[EXERCISE DESCRIPTION]
Of the entries below, return exactly those lines that fall between the one containing "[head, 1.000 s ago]" and the one containing "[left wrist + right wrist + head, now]", the two end lines included.

EXERCISE DATA Block Start

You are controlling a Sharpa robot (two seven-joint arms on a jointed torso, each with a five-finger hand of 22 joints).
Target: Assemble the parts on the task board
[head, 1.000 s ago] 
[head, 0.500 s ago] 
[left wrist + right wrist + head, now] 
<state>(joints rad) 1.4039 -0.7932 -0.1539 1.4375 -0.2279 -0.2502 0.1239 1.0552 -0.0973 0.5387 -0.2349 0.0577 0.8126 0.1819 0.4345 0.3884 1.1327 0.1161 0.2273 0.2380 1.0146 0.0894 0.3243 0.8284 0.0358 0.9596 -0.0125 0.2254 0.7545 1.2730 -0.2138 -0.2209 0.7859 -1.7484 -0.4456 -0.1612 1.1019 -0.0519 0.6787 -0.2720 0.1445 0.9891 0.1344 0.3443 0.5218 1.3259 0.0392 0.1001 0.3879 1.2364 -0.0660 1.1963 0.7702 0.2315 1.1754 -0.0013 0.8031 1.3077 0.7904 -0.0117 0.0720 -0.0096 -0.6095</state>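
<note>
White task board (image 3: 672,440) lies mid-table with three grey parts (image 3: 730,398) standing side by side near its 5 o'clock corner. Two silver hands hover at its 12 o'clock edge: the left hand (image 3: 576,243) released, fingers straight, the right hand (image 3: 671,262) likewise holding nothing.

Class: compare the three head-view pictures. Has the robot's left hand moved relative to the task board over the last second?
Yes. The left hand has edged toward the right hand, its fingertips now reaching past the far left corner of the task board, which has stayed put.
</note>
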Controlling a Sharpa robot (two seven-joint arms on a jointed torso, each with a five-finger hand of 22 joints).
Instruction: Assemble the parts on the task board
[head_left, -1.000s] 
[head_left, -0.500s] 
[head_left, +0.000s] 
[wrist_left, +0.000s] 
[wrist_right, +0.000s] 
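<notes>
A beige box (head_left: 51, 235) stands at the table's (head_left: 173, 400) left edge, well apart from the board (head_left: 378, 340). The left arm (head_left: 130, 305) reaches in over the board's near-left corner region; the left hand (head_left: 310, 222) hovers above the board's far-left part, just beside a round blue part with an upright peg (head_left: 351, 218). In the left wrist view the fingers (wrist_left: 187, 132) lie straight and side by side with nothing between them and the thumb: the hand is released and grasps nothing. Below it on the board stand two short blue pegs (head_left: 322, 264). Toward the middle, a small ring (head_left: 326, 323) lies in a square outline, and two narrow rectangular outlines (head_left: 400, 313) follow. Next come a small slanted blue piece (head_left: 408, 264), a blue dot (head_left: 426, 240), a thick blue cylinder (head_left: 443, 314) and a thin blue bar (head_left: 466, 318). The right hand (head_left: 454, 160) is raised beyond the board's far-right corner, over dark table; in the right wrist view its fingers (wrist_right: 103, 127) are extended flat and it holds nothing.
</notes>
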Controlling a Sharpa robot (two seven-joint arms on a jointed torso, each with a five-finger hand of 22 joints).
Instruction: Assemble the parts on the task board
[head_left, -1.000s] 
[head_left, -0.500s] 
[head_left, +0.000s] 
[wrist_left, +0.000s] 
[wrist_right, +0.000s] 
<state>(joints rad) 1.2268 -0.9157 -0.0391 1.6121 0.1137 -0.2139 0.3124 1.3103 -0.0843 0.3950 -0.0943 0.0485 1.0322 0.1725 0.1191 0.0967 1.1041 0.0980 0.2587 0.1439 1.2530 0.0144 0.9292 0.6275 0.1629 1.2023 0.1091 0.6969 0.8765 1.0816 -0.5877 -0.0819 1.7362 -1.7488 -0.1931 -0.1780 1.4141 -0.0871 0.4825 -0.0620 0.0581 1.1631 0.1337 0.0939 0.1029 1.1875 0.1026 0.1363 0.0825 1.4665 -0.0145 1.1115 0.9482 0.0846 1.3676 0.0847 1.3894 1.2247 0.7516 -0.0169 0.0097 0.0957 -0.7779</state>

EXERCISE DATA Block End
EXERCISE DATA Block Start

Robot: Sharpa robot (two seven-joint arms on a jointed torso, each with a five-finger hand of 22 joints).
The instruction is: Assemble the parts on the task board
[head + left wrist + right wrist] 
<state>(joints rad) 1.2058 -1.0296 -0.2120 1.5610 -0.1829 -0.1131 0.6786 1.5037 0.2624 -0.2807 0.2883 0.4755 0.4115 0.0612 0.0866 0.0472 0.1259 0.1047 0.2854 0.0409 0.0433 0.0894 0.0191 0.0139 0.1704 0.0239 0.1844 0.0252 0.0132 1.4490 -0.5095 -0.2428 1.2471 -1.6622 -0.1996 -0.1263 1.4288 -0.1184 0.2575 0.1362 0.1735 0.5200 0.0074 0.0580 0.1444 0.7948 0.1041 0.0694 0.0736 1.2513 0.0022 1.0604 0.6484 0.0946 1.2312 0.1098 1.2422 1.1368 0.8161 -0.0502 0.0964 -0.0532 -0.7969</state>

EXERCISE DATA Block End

[RESPONSE]
[head, 1.000 s ago] 
[head, 0.500 s ago] 
[left wrist + right wrist + head, now] 

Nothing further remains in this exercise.